## Information supplied
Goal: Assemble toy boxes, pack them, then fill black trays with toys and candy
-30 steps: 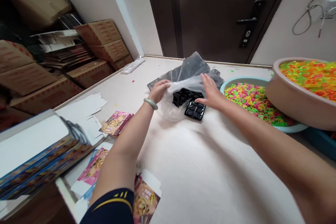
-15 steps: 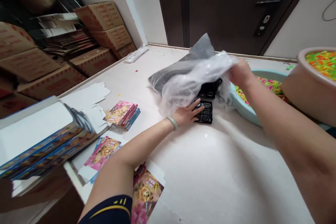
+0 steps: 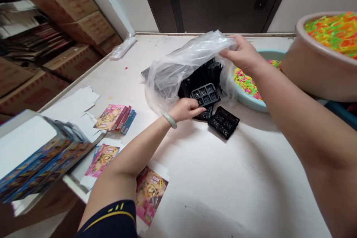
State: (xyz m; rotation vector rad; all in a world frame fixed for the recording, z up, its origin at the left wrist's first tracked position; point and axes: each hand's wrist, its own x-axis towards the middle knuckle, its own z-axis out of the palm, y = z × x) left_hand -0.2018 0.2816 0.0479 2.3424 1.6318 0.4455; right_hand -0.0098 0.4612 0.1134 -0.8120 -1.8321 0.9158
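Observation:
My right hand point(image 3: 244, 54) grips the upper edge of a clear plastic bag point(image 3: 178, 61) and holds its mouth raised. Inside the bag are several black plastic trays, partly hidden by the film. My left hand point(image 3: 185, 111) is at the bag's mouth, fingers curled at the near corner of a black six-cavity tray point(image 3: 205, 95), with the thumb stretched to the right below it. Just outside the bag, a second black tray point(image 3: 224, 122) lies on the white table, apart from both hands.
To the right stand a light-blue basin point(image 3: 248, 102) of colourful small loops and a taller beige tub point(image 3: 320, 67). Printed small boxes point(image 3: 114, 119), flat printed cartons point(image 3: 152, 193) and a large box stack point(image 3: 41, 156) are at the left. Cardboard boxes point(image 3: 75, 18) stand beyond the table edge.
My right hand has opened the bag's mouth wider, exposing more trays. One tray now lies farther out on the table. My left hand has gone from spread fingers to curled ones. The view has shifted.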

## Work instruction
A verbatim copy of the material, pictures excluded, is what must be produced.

## Solution for this exercise
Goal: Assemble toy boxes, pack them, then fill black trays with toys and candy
-30 steps: 
-15 steps: 
+0 steps: 
State: (xyz m; rotation vector rad; all in a world frame fixed for the recording, z up, its origin at the left wrist's first tracked position; point and axes: each hand's wrist, its own x-axis towards the middle knuckle, its own z-axis out of the palm, y = z × x) left_hand -0.2018 0.2816 0.0479 2.3424 1.6318 0.4455; right_hand -0.0098 0.4612 0.1134 -0.8120 -1.8321 0.9158
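Observation:
My right hand point(image 3: 244, 54) grips the upper edge of a clear plastic bag point(image 3: 178, 61) and holds its mouth raised. Inside the bag are several black plastic trays, partly hidden by the film. My left hand point(image 3: 185, 111) is at the bag's mouth, fingers curled at the near corner of a black six-cavity tray point(image 3: 205, 95), with the thumb stretched to the right below it. Just outside the bag, a second black tray point(image 3: 224, 122) lies on the white table, apart from both hands.
To the right stand a light-blue basin point(image 3: 248, 102) of colourful small loops and a taller beige tub point(image 3: 320, 67). Printed small boxes point(image 3: 114, 119), flat printed cartons point(image 3: 152, 193) and a large box stack point(image 3: 41, 156) are at the left. Cardboard boxes point(image 3: 75, 18) stand beyond the table edge.
My right hand has opened the bag's mouth wider, exposing more trays. One tray now lies farther out on the table. My left hand has gone from spread fingers to curled ones. The view has shifted.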

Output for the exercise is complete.